Every day I receive emails containing invitations to events. Whether they are local community activities or international conferences, they share a common problem that is easily avoidable. Every recipient of the invitation has to manually copy and paste the event to their calendar.
If it is a recurring event then it can be even more challenging. If the participant sets up a recurring event in their own software and stops reading the emails then it will not always be obvious to them when one instance of the meeting is skipped or in an unusual venue.
iCalendar feeds provide a simple solution to all these problems. We've tried to use this solution in a few groups with mixed reults.
In one Toastmasters group, we put the webcal:// URL of the feed into a QR code on the form for new members and guests. Any time a guest came to the meeting we would suggest they scan the code to include future meetings in their calendar. For an event that operates around real-world meetings, having somebody follow the calendar appears to be even more critical than having somebody follow the email list.
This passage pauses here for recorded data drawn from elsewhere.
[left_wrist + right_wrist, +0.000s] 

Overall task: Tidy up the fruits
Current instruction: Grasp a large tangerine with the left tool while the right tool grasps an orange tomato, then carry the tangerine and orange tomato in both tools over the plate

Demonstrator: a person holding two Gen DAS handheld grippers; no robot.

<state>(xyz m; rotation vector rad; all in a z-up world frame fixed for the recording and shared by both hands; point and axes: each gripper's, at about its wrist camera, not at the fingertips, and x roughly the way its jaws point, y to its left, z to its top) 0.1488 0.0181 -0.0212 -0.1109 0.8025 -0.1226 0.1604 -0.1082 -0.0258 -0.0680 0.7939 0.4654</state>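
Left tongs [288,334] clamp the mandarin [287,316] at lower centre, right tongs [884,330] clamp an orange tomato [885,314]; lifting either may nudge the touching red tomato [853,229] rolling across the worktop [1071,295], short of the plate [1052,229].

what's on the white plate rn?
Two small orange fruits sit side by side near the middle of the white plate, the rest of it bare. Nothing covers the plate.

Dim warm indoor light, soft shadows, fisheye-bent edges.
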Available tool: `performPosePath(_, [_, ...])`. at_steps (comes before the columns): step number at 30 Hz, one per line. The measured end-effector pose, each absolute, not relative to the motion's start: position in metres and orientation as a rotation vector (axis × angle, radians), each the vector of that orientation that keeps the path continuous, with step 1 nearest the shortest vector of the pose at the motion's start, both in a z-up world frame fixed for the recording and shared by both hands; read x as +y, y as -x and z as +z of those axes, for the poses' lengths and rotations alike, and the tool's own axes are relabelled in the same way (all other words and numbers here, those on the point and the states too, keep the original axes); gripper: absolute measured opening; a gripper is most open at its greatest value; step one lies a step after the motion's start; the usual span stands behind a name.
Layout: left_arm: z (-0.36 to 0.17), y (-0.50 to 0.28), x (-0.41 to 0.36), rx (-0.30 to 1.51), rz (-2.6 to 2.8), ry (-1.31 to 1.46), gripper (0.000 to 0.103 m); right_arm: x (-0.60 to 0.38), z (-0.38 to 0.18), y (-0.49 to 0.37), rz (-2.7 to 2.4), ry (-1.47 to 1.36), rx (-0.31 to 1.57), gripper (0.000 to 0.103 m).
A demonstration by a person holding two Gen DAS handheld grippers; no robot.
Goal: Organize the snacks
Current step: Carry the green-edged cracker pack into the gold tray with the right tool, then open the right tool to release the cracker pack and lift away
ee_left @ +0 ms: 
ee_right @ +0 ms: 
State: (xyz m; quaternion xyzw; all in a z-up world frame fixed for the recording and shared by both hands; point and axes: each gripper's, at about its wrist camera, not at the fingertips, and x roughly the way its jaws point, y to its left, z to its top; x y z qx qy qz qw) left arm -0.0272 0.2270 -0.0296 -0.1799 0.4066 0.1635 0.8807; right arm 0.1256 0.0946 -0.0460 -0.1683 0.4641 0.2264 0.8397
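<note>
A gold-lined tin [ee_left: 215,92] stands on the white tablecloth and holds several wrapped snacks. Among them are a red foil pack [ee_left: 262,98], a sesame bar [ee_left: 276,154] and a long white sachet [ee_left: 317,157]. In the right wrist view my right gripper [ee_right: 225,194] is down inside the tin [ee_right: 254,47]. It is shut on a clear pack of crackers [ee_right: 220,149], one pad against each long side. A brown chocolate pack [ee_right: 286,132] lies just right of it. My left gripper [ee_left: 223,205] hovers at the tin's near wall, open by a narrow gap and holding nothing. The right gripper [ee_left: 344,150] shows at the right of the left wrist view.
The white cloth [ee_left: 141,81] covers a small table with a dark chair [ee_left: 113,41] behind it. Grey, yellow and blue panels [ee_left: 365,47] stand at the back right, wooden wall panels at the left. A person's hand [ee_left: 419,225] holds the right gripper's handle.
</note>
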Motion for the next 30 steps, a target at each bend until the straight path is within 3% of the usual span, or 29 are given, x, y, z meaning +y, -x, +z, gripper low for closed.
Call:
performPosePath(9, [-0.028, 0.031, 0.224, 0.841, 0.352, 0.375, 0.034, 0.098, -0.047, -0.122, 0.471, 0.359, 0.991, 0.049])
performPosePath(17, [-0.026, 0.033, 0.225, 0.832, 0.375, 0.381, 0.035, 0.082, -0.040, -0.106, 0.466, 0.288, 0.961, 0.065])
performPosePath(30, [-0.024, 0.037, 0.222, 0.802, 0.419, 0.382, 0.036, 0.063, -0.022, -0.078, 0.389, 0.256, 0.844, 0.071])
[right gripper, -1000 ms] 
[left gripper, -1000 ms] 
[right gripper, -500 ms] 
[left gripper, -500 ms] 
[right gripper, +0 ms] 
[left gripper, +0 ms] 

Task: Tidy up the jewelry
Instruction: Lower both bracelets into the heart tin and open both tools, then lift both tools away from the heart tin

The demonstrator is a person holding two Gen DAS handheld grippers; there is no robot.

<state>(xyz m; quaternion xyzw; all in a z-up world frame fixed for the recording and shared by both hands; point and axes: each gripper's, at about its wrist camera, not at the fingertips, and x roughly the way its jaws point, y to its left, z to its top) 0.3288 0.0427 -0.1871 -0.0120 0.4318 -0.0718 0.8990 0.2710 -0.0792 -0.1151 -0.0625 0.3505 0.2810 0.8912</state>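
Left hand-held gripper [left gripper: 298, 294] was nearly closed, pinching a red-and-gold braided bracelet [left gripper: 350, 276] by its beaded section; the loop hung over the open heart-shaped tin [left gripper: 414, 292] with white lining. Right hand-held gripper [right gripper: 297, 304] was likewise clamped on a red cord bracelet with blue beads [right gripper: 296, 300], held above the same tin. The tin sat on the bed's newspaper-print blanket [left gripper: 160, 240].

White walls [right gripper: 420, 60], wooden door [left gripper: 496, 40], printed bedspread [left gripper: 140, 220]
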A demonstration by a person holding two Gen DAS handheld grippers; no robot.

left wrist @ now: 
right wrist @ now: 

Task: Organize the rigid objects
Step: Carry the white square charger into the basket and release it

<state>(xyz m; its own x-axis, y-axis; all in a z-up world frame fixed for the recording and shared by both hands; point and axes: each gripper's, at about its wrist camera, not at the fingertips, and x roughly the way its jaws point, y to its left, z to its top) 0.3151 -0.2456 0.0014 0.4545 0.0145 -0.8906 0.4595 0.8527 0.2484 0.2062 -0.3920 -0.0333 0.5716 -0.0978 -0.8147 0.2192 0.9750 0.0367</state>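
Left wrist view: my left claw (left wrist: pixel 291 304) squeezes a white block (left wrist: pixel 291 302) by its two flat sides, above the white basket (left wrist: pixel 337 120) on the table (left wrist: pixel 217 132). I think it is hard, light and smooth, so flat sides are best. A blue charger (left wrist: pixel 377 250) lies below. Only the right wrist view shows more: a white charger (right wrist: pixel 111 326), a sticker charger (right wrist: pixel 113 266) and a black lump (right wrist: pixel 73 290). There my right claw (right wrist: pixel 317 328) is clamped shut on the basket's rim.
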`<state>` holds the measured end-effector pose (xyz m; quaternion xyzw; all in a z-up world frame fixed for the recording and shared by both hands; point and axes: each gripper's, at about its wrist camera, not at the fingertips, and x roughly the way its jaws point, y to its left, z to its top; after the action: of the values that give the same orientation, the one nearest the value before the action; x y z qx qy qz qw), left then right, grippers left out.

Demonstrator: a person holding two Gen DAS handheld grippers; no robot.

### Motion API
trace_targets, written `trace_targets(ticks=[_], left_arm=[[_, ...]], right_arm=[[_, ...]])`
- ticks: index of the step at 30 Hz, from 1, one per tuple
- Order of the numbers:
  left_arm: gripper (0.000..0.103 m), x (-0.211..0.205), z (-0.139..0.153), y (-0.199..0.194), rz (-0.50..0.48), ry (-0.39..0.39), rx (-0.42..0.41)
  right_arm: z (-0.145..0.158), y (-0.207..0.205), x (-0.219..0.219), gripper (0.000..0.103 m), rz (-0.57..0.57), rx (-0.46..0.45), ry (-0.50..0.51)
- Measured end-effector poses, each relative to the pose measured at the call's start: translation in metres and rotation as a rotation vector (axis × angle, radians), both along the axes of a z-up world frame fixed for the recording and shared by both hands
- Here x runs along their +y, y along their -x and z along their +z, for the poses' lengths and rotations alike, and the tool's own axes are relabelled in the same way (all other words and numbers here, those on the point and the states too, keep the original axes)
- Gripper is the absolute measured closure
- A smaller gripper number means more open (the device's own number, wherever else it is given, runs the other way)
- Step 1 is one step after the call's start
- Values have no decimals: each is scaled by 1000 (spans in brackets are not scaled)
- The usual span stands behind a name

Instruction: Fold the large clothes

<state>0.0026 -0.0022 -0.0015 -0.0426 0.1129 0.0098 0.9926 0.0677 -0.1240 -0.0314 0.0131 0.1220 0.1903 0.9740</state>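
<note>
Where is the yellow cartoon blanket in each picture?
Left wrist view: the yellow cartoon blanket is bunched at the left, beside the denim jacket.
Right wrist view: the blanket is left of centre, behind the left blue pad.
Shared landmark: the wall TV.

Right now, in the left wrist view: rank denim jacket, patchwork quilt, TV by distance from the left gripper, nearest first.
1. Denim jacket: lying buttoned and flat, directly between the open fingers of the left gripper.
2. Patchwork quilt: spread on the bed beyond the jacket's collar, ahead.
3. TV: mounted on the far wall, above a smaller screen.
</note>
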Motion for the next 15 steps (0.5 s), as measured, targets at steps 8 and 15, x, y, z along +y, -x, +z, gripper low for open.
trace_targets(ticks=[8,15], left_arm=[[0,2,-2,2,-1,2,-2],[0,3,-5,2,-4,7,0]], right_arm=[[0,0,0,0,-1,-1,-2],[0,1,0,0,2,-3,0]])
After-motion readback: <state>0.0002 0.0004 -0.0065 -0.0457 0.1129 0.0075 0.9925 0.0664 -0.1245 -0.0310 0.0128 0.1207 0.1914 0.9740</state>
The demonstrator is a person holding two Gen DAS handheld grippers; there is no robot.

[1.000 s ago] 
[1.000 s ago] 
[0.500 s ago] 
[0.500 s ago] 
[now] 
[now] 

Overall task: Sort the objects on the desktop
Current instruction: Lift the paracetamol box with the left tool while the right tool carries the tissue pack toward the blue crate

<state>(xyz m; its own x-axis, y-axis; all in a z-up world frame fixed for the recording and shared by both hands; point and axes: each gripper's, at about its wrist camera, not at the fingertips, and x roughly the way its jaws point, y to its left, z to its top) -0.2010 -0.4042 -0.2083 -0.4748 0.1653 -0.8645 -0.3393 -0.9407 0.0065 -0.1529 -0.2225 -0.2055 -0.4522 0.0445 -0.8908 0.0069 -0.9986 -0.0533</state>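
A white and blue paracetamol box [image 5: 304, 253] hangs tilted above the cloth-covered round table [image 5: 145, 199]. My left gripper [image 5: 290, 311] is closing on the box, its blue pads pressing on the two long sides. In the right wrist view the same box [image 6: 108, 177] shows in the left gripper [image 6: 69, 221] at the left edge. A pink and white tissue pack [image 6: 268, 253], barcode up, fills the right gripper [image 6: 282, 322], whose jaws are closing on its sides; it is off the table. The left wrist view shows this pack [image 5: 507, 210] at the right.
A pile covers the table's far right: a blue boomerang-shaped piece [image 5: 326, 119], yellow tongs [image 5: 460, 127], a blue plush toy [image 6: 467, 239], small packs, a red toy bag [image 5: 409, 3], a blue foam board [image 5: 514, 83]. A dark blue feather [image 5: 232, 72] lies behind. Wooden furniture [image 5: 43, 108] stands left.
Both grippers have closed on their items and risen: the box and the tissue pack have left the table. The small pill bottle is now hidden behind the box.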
We had mixed results with this. Everybody liked the idea and everybody was willing to scan the QR code. I think that almost everybody who attended one of the meetings already had an app for QR codes on their phone. However, after scanning the code, different phones behaved differently.
Some phones would try to send the URL to the web browser instead of the calendar. The browser would then make a one-off download of the calendar file and import the events to the calendar once. There would be no subscription to poll the URL and detect new events or changes to existing events.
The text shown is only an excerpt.